DESCRIPTION OF THE TASK =>
Repeat the listing below verbatim, without its images.

GIVEN INFORMATION =>

---+---

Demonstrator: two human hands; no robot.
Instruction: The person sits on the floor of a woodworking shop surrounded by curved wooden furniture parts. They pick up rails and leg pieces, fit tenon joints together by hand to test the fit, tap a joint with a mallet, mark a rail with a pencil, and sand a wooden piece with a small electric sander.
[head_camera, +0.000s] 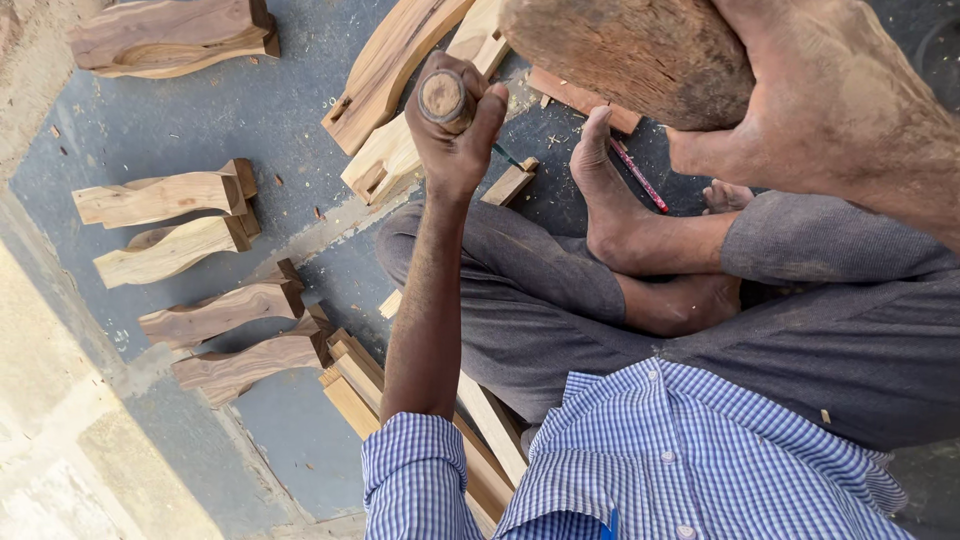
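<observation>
My left hand (455, 135) is shut around a round wooden tool handle (444, 98), whose end points toward the camera. A thin dark shaft runs from under the fist toward a small wooden block (510, 184) on the floor. My right hand (840, 100) is raised close to the camera at the top right and grips a large rough chunk of reddish wood (620, 50). I sit cross-legged in grey trousers, with my bare foot (605, 195) beside the small block.
Several carved curved wooden legs (165, 197) lie in pairs on the grey floor at the left. Longer pale wooden pieces (385, 75) lie past my left hand. A red pencil (640, 175) lies by my foot. Flat wooden strips (355, 385) are stacked under my left arm.
</observation>
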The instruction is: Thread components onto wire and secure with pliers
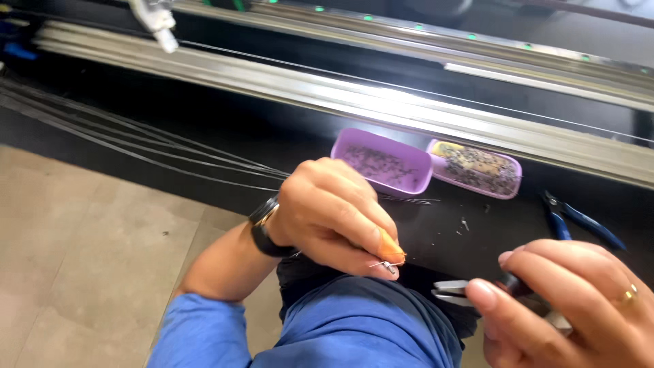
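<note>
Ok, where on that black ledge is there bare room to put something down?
Bare black ledge lies between the two purple plastic trays and the blue-handled pliers, with only tiny scraps there. It is crowded lower down, around the left hand and the right hand.

Floor: pale beige tiles (82, 259), matte, with faint joint lines, lay to the left of and below the grip.
Bench: a black work surface (436, 232) ran directly behind the grip, from upper left to right edge.
Rails: long brushed-metal rails (327, 88) lay well beyond the grip, parallel to the bench.
Indicators: a row of small green lights (415, 27) sat along the farthest rail, at the top.
Light: bright light fell from above, and a strong white glare showed on the rails behind the grip.
</note>
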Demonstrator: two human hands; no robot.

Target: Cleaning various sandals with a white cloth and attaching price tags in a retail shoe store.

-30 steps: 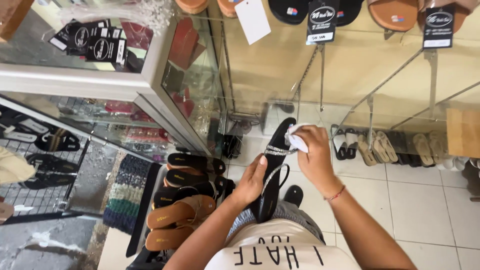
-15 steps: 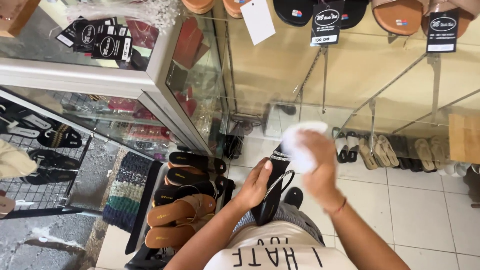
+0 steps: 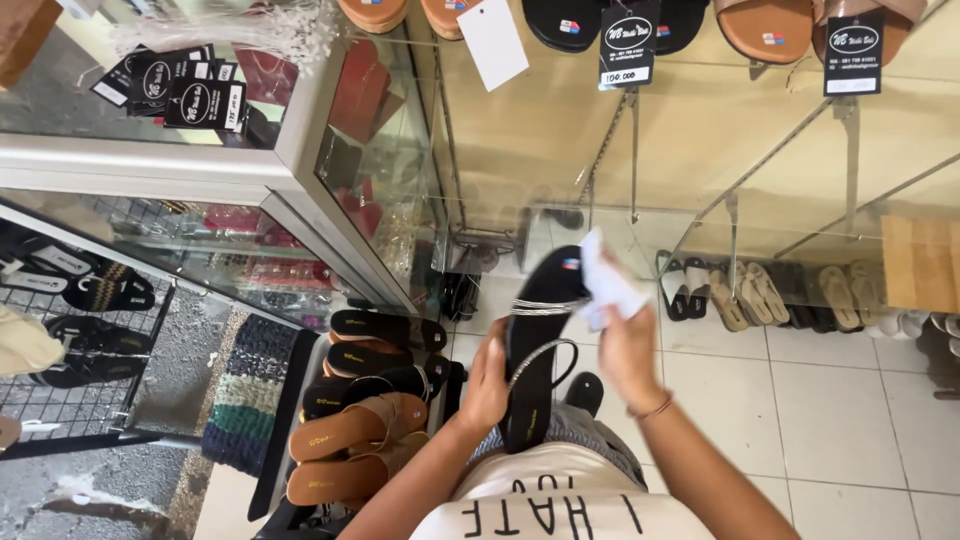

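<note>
Item in hand: black flat sandal (image 3: 540, 340) with thin silver straps, held upright before my lap, over the white tiled floor (image 3: 830, 400). My left hand (image 3: 487, 372) clasps its left edge; my right hand (image 3: 628, 352) pinches a white cloth (image 3: 606, 283) by the toe end. Best wiped, I judge, in long strokes down the sole, left grip firm

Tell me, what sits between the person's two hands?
In the head view, the black sandal stands between the left hand, gripping its edge, and the right hand, which holds a white cloth.

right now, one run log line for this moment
left hand: grips black sandal | right hand: holds white cloth by sandal's top end | below: tiled floor
</note>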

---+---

ANSWER TO THIS EXERCISE =>
Demonstrator: two human hands; no robot.
Instruction: The person sits on the floor of a woodworking shop surrounded by curved wooden furniture parts. They pick up rails and leg pieces, fit tenon joints together by hand to test the fit, tap a joint with a mallet, mark a rail with a pencil, and sand a wooden piece with a small electric sander.
[head_camera, +0.000s] 
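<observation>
My left hand (455, 135) is shut around a round wooden tool handle (444, 98), whose end points toward the camera. A thin dark shaft runs from under the fist toward a small wooden block (510, 184) on the floor. My right hand (840, 100) is raised close to the camera at the top right and grips a large rough chunk of reddish wood (620, 50). I sit cross-legged in grey trousers, with my bare foot (605, 195) beside the small block.
Several carved curved wooden legs (165, 197) lie in pairs on the grey floor at the left. Longer pale wooden pieces (385, 75) lie past my left hand. A red pencil (640, 175) lies by my foot. Flat wooden strips (355, 385) are stacked under my left arm.
</observation>
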The instruction is: Thread components onto wire and secure with pliers
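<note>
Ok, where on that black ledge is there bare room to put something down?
Bare black ledge lies between the two purple plastic trays and the blue-handled pliers, with only tiny scraps there. It is crowded lower down, around the left hand and the right hand.

Floor: pale beige tiles (82, 259), matte, with faint joint lines, lay to the left of and below the grip.
Bench: a black work surface (436, 232) ran directly behind the grip, from upper left to right edge.
Rails: long brushed-metal rails (327, 88) lay well beyond the grip, parallel to the bench.
Indicators: a row of small green lights (415, 27) sat along the farthest rail, at the top.
Light: bright light fell from above, and a strong white glare showed on the rails behind the grip.
</note>
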Demonstrator: two human hands; no robot.

Target: Cleaning various sandals with a white cloth and attaching price tags in a retail shoe store.

-30 steps: 
-15 steps: 
+0 steps: 

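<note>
Item in hand: black flat sandal (image 3: 540, 340) with thin silver straps, held upright before my lap, over the white tiled floor (image 3: 830, 400). My left hand (image 3: 487, 372) clasps its left edge; my right hand (image 3: 628, 352) pinches a white cloth (image 3: 606, 283) by the toe end. Best wiped, I judge, in long strokes down the sole, left grip firm

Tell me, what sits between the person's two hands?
In the head view, the black sandal stands between the left hand, gripping its edge, and the right hand, which holds a white cloth.

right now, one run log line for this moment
left hand: grips black sandal | right hand: holds white cloth by sandal's top end | below: tiled floor
</note>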

The exercise requires no additional content.